<<<<
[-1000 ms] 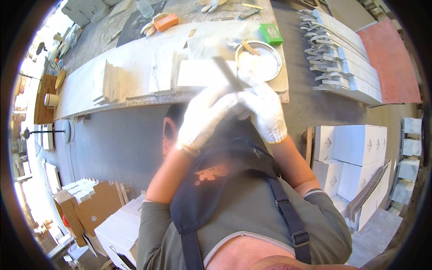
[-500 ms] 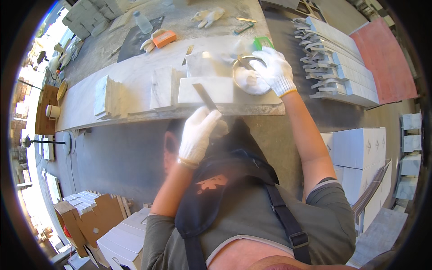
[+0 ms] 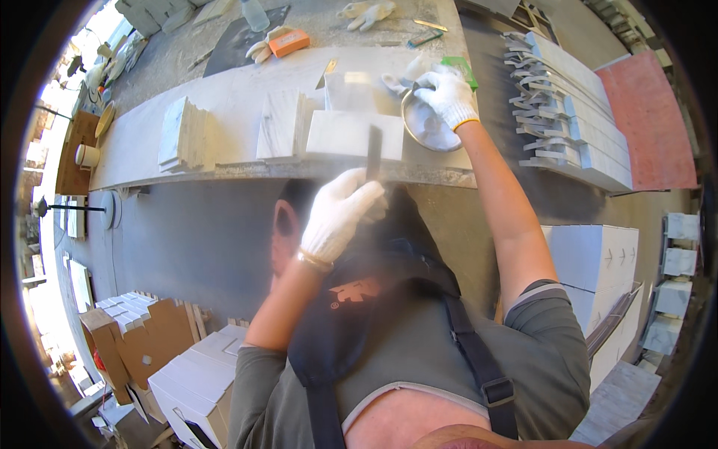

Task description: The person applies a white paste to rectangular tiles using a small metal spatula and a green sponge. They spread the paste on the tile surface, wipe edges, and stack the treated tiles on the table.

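My left hand (image 3: 340, 209), in a white knit glove, grips a thin flat blade (image 3: 374, 150) like a scraper or putty knife. The blade points up in front of a white tile-like block (image 3: 354, 135) on the worktable. My right hand (image 3: 450, 99), also gloved, is over the far right side of a round, rimmed dish (image 3: 428, 129) with pale material in it. Its fingers are closed near the rim around something dark and small that I cannot make out. Behind it is a green box (image 3: 462, 71), partly covered by the hand.
Stacked marble-patterned tiles (image 3: 182, 135) and another stack (image 3: 280, 127) stand on the worktable (image 3: 224, 86). Farther back lie an orange box (image 3: 289, 43), loose gloves (image 3: 365, 13) and a bottle (image 3: 255, 13). White cartons (image 3: 591, 258) are at right, others (image 3: 196, 382) at lower left.
The blade in my left hand has swung from leaning left to nearly upright. My right hand has shifted from the dish's right side toward its far rim. The whole view has shifted slightly.
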A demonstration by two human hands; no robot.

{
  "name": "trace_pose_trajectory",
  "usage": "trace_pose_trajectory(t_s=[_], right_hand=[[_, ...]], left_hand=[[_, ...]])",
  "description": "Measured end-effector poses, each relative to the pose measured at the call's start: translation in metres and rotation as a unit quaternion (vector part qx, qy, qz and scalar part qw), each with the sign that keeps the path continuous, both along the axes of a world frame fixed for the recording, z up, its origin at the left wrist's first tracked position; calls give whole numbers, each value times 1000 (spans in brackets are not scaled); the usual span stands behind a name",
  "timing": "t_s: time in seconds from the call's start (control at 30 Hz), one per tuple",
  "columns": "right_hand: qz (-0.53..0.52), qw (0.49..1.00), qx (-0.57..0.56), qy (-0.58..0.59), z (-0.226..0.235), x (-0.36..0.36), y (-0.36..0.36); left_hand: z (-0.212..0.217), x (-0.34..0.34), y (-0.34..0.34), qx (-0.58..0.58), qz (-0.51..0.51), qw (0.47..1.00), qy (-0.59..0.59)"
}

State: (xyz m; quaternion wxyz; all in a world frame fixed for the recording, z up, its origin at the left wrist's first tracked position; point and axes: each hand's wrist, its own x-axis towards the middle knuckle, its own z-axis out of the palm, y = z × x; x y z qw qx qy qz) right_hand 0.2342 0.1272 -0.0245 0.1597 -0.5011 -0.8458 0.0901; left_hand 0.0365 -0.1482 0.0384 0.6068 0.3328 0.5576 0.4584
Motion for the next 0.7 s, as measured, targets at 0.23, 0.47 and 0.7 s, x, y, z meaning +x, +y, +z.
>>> trace_pose_trajectory(t_s=[0.23,0.47,0.7], right_hand=[[54,951,79,293,27,15,-33],[41,888,-125,441,70,38,-112],[19,919,-161,360,75,41,-159]], left_hand=[[6,9,4,-17,1,999,-41],[0,27,14,-4,-8,997,-71],[-5,42,19,3,-18,997,-69]])
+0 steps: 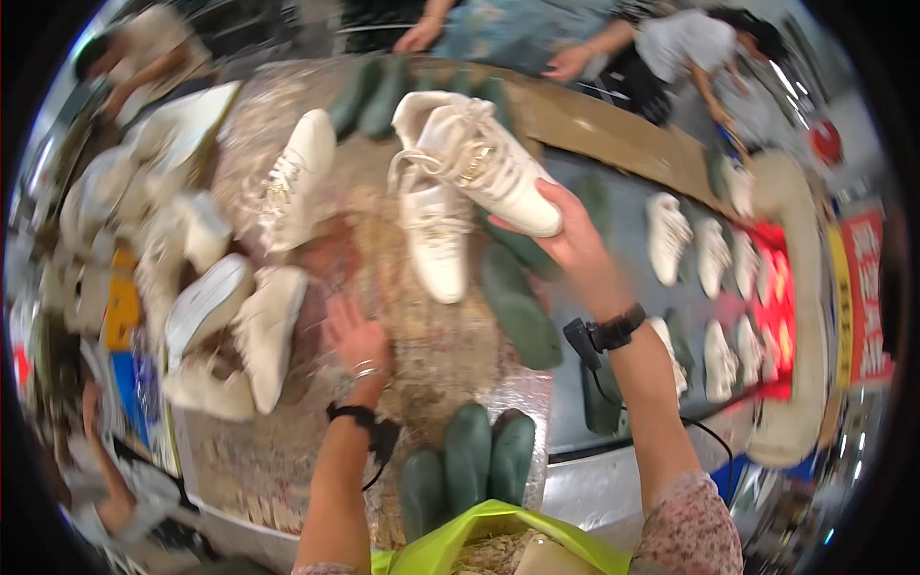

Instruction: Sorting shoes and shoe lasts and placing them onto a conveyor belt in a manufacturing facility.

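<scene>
My right hand (580,235) is closed around the toe of a cream lace-up shoe (489,168), tilted with its heel toward the far side. Partly behind that shoe lies a second cream lace-up shoe (437,254), toe toward me. My left hand (356,333) rests on the worn table (316,450), fingers spread and holding nothing. Close to its left is a cream shoe (272,331) at the edge of a pile. Another cream shoe (305,168) lies farther off. Green shoe lasts (517,307) lie by my right hand.
On the right, a grey conveyor (613,287) carries cream shoes (668,240) toward a red-lit opening (781,316). Several green lasts (468,455) lie at the near edge, beside a yellow-green bag (479,527). More lasts (383,96) lie at the far edge. Other people work around the table.
</scene>
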`<state>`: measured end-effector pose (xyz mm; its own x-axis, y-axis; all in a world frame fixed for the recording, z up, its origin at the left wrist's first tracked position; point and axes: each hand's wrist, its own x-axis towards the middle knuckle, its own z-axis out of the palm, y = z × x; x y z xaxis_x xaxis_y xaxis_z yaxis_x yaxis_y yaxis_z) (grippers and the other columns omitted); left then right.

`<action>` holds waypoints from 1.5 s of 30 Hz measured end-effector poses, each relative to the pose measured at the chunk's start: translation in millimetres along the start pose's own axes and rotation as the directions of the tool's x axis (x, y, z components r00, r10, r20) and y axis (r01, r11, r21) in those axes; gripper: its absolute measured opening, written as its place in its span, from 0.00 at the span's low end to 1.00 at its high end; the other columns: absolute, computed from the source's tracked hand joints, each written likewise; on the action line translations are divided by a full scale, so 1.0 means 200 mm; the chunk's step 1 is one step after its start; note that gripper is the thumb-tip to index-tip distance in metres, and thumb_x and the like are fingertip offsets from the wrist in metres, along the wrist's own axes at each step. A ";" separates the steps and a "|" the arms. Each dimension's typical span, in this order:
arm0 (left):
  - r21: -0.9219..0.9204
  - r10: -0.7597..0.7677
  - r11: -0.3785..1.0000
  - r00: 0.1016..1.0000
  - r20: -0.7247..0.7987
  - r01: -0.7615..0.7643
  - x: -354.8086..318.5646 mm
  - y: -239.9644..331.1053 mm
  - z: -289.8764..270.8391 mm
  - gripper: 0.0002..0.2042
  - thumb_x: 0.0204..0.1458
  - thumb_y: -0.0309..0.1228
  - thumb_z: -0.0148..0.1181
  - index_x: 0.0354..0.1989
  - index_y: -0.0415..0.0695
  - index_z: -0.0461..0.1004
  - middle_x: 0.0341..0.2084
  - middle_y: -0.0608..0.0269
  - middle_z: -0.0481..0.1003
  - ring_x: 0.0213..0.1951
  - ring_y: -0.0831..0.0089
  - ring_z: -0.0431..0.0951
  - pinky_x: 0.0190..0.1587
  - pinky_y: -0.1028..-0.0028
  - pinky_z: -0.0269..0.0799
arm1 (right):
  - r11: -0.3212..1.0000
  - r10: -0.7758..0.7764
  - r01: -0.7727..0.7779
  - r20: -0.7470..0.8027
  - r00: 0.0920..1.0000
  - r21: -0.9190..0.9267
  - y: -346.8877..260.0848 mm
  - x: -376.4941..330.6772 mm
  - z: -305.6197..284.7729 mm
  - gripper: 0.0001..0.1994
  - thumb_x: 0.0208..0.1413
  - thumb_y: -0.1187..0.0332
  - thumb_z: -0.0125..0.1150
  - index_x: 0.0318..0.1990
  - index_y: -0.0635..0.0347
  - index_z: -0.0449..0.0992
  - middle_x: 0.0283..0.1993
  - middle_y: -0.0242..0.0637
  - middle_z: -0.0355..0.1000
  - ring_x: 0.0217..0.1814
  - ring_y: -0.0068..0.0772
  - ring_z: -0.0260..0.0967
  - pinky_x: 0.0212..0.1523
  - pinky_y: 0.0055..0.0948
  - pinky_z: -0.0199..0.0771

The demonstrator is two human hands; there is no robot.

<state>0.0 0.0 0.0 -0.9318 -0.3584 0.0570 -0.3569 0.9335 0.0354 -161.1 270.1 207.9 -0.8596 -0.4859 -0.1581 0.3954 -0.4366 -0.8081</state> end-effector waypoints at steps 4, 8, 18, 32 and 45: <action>-0.076 -0.056 0.996 0.997 -0.049 0.053 -0.02 -0.03 -0.17 0.28 0.49 0.33 0.43 0.62 0.44 0.54 0.65 0.59 0.48 0.67 0.67 0.44 0.66 0.60 0.39 | 0.960 -0.165 0.214 -0.256 0.953 0.178 -0.13 -0.34 -0.39 0.25 0.58 0.66 0.46 0.61 0.67 0.53 0.62 0.45 0.57 0.63 0.43 0.56 0.61 0.49 0.58; -0.068 -0.053 0.996 0.997 -0.064 0.049 -0.06 0.05 -0.19 0.26 0.51 0.31 0.42 0.61 0.44 0.54 0.65 0.59 0.49 0.67 0.64 0.45 0.65 0.58 0.40 | 0.944 -0.089 0.214 -0.432 0.897 0.250 -0.07 -0.43 -0.83 0.24 0.58 0.63 0.47 0.60 0.62 0.55 0.61 0.45 0.59 0.62 0.46 0.57 0.60 0.54 0.58; -0.080 -0.033 0.996 0.994 -0.106 0.025 -0.05 0.13 -0.12 0.26 0.48 0.30 0.45 0.60 0.45 0.57 0.64 0.58 0.52 0.66 0.64 0.48 0.64 0.58 0.42 | 0.996 0.008 0.077 -0.904 0.427 0.045 0.51 -0.23 -1.12 0.26 0.53 0.47 0.56 0.45 0.62 0.70 0.36 0.38 0.71 0.26 0.29 0.67 0.19 0.27 0.64; -0.153 -0.103 0.983 0.995 0.007 0.103 -0.03 -0.02 -0.15 0.28 0.51 0.38 0.42 0.63 0.44 0.54 0.65 0.55 0.48 0.67 0.64 0.42 0.66 0.57 0.33 | 0.584 0.009 0.109 0.141 0.990 -0.805 0.44 -0.11 0.70 0.15 0.57 0.70 0.51 0.52 0.64 0.68 0.44 0.38 0.71 0.45 0.23 0.68 0.46 0.23 0.68; -0.288 -0.111 0.955 0.986 -0.121 0.072 -0.03 0.04 -0.15 0.25 0.50 0.38 0.46 0.57 0.43 0.60 0.61 0.51 0.55 0.64 0.59 0.51 0.63 0.55 0.42 | -0.193 0.352 0.749 0.667 0.656 -0.634 1.07 0.60 1.17 0.29 0.43 0.74 0.54 0.58 0.51 0.61 0.60 0.44 0.59 0.64 0.48 0.51 0.62 0.44 0.52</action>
<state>4.5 8.3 28.9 -0.8716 -0.4586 0.1732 -0.3888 0.8619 0.3254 -104.3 -59.1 147.7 -0.2089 -0.9779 -0.0096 -0.9253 0.2008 -0.3218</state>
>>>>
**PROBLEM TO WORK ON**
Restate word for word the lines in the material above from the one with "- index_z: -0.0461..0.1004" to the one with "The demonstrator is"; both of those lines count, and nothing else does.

**THE COMPLETED TASK**
  - index_z: -0.0461..0.1004
  - middle_x: 0.0341..0.2084
  - middle_y: -0.0608..0.0269
  - middle_z: -0.0481..0.1003
  - ring_x: 0.0213..0.1951
  - ring_y: -0.0831..0.0089
  - ring_z: -0.0431..0.0951
  - pinky_x: 0.0190..0.1587
  - pinky_y: -0.1028..-0.0028
  - pinky_z: -0.0269..0.0799
arm1 (right):
  - r11: -0.3212..1.0000
  - r10: -0.7758..0.7764
  - r01: -0.7727..0.7779
  - r20: -0.7470..0.8027
  - r00: 0.0920..1.0000
  - r21: -0.9190..0.9267
  - y: -346.8877..260.0848 mm
  - x: -376.4941..330.6772 mm
  - z: -305.6197..284.7729 mm
  - gripper: 0.0001..0.1994
  - thumb_x: 0.0208..0.1413
  - thumb_y: -0.1187..0.0332
  - thumb_z: -0.0125..0.1150
  - index_x: 0.0318..0.1990
  - index_y: -0.0635..0.0347
  - index_z: -0.0449..0.0992
  - middle_x: 0.0283..0.1993
  - middle_y: -0.0242..0.0637
  - middle_z: -0.0355..0.1000
  - ring_x: 0.0217..0.1814
  - ring_y: -0.0068..0.0772
  - ring_z: -0.0260..0.0967
  - pinky_x: 0.0212..0.1523
  - pinky_y: 0.0055..0.0948
  - pinky_z: -0.0199..0.0771

The demonstrator is two human hands; there is no robot.

What was asked for in the exercise is now done.